Bipolar, Cobra and ADHD: Are We Killing a Hognose Snake?

by Dr Charles Parker on October 18, 2009 · 31 comments

Is That Bipolar Mind Cobra In Your Face? Then What Do We Do Now?

Out in the metaphoric mind-woods? Think you have the diagnosis right? Let’s take a few more minutes to get the specific, correct identification. See what you think about this brief video, and don’t look at the info on it – in a minute I’ll tell you a personal story about this snake – and the relevance of misidentification.

OK, picture this: You already know I’m a Boy Scout, looking regularly to help old women across the street, son of a physician, looking, even in childhood, to save my fellow man from the challenges of personal catastrophe.

So as a kid, out on a Scout camping trip in southeast Missouri – out in the deep sticks – I had a run in with a big snake… but permit me first to set the scene.
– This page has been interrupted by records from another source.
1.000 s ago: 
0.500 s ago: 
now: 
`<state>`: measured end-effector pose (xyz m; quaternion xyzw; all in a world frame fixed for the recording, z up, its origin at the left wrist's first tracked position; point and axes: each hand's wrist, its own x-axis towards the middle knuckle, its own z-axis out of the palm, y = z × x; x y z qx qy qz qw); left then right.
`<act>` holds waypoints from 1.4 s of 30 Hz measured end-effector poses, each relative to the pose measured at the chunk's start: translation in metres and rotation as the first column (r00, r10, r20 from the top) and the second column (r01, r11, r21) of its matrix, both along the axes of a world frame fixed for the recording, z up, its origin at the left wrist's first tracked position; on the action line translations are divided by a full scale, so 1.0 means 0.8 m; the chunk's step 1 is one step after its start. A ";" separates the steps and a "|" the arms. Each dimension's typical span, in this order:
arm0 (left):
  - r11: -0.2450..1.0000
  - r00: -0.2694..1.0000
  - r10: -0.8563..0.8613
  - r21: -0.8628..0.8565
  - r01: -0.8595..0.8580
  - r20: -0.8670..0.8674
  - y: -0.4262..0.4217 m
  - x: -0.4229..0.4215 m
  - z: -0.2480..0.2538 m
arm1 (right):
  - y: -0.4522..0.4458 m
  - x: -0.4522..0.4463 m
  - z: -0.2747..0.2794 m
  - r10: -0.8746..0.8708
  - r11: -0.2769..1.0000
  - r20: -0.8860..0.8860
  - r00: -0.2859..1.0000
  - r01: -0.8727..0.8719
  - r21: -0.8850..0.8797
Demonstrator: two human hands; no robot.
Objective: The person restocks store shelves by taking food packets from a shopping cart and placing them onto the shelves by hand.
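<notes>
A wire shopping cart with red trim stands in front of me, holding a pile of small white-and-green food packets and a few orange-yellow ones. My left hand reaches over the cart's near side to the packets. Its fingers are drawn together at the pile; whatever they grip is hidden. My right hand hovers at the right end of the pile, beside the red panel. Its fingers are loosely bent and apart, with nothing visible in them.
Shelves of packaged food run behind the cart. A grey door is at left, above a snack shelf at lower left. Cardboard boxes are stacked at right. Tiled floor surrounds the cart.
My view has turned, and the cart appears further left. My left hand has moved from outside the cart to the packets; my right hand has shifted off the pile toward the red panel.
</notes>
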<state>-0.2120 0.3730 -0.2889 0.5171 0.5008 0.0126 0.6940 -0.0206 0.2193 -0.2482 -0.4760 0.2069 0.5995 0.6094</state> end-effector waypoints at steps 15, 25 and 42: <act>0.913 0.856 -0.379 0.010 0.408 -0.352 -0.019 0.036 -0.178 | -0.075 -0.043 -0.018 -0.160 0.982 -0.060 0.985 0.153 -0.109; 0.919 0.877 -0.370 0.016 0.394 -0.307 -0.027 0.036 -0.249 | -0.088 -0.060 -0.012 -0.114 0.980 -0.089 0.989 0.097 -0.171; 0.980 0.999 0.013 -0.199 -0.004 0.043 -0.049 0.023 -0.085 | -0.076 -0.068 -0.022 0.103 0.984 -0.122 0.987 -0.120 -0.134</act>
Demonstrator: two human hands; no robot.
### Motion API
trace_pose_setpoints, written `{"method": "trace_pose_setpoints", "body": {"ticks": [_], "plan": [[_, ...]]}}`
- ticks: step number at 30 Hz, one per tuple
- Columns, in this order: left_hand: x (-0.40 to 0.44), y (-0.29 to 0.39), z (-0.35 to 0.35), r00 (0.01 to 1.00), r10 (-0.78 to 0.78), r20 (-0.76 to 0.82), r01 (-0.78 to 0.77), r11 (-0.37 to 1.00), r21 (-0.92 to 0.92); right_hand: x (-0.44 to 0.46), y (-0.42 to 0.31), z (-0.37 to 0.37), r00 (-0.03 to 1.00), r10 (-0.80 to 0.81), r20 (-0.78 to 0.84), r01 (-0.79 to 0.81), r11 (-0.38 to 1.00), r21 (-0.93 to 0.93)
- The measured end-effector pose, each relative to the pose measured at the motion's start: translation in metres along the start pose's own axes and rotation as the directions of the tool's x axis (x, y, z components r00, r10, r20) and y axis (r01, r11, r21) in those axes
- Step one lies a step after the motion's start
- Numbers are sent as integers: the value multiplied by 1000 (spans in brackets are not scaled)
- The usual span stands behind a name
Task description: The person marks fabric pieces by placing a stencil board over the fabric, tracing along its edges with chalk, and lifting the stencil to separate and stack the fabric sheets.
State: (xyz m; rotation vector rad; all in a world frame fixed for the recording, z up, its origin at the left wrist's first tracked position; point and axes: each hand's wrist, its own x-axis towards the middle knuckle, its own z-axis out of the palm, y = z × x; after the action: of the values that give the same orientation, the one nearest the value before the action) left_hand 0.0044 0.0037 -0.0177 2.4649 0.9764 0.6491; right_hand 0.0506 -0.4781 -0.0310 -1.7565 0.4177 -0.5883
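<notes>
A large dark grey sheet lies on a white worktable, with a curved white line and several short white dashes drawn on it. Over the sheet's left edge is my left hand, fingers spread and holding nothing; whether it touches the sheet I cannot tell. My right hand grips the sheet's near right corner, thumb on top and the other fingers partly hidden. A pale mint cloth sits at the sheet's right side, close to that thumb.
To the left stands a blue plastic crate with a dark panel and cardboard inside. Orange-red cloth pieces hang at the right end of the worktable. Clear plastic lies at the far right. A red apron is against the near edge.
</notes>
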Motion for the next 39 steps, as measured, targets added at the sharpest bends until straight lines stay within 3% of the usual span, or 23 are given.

A Few Notes on Southeast MO 1952-1956
I lived in Dexter, right there on Thrower St where the Union Pacific RR made a sharp turn, and we could regularly hear the whistles of the passing trains as they rounded that corner heading South. It was a small town, country life, and after the war, WWII that is, a hobo would occasionally come down Thrower, knocking on doors looking for a little cleanup work and a sandwich. I started early thinking about where they were going and how they got to our front door. They never had much to say. By that time in my life, about 12 yrs old, I had traveled over most of the western states in a 39′ Chevy Coup we called Sue, so the nomadic dreams were already well oiled from pre-school.

Cotton Picking Vacation
If you look on the map at that Dexter link and see the hill and woods on the left, and the flat square areas of farmland to the right… that flat space is what they call the Cotton Belt. We were released from school to stay home in the fall for ~ 2 weeks every year to go out and pick the cotton ['cotton picking vacation'] before the days of mechanical harvesters – in the early 50’s [more later in another post]. Those picking sacks came in two sizes: short and long, the long was about 10.’ Work all day, might make between 3-5$. Not fun.

We could look out from our back yard vantage point and see for miles across those flats and farms. That flat area and the ridge that supported Thrower was the old bank of the Mississippi River from thousands of years ago. Linnae May Wiley lived across the street on Thrower, she had no indoor plumbing, chopped cotton [weeded with a hoe] and picked it for a living, and cooked pig brains for breakfast. She was mysteriously quiet, very pleasant, and could move down that cotton row like a ghost. She hooked us up with work gigs.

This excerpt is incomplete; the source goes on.